--- GIVEN ENTRIES Enclosed Below ---
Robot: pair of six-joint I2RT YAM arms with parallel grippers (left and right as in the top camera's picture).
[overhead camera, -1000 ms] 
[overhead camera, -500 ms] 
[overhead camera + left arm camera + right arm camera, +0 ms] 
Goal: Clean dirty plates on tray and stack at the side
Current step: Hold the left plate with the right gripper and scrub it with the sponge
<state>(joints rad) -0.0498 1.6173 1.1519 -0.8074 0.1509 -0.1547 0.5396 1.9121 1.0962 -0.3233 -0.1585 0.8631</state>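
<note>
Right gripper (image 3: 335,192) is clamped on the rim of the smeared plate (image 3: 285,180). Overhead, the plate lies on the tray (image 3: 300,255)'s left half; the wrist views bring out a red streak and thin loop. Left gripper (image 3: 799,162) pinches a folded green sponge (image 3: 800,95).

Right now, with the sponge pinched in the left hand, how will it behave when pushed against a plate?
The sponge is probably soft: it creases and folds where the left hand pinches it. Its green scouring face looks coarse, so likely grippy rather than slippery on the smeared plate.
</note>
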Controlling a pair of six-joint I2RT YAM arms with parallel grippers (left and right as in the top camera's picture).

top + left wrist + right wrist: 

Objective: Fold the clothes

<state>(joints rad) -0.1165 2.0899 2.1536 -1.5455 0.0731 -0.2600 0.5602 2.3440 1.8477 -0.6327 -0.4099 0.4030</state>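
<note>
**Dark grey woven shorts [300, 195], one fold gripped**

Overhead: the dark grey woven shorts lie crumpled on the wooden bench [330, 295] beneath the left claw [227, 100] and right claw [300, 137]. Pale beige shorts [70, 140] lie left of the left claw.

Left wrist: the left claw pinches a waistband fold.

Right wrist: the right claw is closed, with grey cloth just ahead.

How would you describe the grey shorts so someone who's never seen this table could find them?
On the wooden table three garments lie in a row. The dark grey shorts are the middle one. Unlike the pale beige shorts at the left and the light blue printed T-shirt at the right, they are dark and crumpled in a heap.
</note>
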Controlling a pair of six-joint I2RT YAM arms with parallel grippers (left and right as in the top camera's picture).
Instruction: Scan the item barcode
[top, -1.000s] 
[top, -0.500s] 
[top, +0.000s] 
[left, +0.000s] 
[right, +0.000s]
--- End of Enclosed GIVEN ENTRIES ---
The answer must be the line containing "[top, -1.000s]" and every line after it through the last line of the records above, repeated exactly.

[top, -1.000s] 
[top, -0.500s] 
[top, +0.000s] 
[left, +0.000s] 
[right, +0.000s]

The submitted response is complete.